What the task requires:
What is needed is an exact copy of the lines in the listing below, from the one with "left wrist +" up to and including the one with "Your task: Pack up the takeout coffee", with no other lines.

BEGIN Dataset extract

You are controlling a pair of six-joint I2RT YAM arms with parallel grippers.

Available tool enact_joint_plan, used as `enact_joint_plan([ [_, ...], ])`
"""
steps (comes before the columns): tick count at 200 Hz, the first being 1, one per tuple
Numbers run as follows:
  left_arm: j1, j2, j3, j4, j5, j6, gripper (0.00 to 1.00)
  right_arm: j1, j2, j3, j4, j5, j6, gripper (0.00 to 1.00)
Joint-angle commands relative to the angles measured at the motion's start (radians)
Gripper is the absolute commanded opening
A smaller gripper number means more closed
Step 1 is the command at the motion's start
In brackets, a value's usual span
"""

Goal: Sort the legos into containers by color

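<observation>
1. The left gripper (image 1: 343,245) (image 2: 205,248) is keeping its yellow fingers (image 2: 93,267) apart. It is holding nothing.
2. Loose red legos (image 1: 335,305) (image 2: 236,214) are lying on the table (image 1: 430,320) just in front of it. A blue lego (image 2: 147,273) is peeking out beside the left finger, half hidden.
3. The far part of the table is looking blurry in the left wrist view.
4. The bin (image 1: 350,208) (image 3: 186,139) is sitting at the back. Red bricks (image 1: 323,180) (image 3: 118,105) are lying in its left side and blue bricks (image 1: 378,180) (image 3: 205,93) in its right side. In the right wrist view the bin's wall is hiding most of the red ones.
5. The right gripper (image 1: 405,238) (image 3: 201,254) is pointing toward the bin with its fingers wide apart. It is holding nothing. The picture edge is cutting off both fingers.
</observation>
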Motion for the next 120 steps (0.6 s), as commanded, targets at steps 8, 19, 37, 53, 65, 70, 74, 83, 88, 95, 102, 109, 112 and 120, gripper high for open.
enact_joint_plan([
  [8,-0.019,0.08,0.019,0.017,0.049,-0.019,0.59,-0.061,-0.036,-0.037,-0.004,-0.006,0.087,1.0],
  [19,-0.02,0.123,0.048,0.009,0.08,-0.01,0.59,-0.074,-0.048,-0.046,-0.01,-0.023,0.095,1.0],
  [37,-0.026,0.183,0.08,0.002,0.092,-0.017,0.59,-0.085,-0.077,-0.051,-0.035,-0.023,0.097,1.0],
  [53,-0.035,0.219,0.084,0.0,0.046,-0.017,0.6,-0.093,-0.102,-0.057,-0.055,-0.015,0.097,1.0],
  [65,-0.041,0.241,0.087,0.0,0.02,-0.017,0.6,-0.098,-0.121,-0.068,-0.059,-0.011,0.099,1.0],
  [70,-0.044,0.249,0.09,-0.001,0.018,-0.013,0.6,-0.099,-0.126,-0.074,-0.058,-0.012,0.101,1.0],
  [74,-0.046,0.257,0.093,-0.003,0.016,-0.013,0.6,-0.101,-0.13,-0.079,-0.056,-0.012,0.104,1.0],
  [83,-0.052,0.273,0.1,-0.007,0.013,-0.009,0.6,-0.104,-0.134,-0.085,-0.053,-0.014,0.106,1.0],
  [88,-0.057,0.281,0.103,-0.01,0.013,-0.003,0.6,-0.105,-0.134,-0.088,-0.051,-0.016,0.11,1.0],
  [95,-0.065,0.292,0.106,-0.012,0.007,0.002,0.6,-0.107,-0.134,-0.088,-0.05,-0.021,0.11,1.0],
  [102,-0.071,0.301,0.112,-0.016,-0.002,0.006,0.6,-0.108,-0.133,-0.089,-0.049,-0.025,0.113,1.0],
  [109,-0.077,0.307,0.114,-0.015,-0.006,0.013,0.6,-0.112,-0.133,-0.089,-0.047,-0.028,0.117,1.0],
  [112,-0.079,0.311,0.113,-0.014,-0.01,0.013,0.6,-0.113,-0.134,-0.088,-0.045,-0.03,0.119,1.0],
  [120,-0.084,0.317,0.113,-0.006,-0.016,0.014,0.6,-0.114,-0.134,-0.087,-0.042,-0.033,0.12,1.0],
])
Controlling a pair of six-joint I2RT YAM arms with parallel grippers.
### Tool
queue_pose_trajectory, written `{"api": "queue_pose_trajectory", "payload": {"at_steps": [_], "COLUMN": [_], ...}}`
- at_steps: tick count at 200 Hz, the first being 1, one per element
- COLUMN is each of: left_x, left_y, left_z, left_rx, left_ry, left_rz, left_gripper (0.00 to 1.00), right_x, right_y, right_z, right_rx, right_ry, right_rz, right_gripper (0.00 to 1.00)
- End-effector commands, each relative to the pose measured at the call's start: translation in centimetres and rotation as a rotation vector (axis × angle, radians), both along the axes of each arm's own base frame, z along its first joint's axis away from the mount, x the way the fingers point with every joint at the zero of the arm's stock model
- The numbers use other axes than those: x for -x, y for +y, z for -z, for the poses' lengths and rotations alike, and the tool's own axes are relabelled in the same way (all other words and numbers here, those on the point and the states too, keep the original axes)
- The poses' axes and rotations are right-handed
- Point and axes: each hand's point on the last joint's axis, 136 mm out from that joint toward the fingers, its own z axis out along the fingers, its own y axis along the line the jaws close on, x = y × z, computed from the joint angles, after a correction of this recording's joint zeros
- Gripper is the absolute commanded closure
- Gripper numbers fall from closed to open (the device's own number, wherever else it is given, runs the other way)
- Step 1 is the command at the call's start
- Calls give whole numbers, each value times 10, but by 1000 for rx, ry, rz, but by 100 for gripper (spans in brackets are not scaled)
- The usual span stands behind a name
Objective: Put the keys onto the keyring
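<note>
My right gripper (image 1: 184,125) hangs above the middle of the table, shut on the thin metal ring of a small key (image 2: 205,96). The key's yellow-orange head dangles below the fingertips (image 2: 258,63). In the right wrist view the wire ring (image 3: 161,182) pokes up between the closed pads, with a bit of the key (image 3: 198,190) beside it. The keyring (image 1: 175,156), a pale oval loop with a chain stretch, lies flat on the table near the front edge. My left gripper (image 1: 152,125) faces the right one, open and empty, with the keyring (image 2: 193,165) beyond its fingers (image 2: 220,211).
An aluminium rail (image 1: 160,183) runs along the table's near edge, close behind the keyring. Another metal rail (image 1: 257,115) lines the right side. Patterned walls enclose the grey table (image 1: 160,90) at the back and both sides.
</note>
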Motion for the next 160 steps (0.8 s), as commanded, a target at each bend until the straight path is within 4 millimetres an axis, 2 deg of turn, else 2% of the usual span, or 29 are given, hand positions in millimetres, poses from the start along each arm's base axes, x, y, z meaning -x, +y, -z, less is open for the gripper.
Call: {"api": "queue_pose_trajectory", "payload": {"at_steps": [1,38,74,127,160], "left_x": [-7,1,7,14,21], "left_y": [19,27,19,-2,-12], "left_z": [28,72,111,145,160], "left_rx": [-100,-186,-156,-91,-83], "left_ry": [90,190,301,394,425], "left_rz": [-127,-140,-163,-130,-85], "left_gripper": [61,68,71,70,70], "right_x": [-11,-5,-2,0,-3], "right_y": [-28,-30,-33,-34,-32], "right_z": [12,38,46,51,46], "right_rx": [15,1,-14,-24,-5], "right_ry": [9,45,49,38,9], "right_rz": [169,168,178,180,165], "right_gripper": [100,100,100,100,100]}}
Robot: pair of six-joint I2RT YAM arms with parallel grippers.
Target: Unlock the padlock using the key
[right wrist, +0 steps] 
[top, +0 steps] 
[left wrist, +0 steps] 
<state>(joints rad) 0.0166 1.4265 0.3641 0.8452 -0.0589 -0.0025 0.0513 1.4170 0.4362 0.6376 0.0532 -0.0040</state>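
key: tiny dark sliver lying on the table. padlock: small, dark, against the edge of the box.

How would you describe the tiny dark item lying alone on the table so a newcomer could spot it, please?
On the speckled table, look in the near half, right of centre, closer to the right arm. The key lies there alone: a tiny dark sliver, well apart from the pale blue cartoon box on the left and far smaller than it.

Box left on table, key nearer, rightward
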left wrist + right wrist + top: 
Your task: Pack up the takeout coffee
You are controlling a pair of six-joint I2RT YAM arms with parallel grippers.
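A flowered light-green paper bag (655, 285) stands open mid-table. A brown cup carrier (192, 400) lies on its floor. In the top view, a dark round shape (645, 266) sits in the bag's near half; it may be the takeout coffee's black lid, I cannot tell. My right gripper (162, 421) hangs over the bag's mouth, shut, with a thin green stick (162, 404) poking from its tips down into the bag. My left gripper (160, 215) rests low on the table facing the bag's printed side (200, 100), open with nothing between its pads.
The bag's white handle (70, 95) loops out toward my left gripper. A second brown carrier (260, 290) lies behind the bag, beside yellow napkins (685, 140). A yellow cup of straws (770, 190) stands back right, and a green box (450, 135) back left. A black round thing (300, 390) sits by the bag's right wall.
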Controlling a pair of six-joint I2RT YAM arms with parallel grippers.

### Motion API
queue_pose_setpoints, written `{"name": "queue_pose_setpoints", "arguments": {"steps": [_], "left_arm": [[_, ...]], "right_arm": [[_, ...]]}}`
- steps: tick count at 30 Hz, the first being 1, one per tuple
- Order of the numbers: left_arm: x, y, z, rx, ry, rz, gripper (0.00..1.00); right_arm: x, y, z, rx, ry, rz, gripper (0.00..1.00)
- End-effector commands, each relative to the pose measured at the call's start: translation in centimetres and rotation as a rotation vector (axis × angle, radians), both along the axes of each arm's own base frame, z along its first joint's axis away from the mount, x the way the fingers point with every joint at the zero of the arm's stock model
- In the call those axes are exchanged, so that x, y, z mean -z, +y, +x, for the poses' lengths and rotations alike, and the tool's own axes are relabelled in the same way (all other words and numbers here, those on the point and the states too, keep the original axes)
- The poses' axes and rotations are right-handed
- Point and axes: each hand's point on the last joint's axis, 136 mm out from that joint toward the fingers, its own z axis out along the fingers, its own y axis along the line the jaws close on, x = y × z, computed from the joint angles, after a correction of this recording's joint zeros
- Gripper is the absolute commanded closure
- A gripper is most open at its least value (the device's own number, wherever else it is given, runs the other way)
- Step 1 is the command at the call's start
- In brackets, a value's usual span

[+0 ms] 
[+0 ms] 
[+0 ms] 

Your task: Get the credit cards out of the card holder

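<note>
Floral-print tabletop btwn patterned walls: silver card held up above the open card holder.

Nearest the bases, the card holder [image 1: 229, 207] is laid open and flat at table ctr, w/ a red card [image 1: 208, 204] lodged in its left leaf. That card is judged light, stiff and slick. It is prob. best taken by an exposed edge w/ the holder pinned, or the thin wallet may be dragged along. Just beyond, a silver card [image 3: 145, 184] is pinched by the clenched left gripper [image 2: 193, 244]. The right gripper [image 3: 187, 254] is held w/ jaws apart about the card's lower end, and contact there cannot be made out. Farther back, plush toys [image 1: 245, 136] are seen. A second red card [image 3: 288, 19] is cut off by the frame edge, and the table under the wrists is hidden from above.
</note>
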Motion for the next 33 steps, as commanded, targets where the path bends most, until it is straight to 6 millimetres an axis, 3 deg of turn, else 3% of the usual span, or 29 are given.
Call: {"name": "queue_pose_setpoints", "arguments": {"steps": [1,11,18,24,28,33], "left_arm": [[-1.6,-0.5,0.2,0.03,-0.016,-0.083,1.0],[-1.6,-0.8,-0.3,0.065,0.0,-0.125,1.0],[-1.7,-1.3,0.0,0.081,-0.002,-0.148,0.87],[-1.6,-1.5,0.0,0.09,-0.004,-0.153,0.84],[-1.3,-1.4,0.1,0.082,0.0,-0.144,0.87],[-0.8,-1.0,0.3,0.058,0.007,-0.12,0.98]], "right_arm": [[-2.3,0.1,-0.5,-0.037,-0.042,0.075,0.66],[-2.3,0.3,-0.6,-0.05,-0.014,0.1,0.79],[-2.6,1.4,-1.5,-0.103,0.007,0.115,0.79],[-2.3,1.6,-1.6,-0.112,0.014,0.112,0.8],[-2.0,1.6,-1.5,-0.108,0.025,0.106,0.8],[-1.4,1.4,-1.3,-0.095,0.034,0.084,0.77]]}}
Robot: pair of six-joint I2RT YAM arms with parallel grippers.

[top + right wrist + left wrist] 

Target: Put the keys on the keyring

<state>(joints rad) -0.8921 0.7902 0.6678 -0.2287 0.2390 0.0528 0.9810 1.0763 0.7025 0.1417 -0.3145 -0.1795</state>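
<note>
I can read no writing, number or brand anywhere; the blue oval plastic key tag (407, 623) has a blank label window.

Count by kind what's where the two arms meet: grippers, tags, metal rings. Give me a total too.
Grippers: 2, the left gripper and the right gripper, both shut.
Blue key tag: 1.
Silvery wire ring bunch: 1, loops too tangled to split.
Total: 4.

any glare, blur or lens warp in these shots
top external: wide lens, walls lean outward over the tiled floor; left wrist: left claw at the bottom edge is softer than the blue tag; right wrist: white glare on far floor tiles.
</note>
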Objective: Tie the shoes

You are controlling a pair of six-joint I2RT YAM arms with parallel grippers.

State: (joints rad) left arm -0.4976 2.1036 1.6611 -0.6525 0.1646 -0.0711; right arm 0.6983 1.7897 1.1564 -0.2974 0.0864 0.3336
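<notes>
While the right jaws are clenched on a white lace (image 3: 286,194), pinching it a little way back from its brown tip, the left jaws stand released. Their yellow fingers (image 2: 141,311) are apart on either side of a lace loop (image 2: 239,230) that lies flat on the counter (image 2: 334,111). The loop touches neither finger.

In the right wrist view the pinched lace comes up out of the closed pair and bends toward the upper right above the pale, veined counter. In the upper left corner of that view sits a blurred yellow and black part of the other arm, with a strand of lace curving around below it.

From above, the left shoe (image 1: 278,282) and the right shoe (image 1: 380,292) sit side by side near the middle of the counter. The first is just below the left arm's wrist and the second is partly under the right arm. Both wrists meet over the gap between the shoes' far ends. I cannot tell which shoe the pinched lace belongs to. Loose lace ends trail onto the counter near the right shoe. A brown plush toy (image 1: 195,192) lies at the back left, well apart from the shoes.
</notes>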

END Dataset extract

Response to the task:
left wrist + right wrist + top: 
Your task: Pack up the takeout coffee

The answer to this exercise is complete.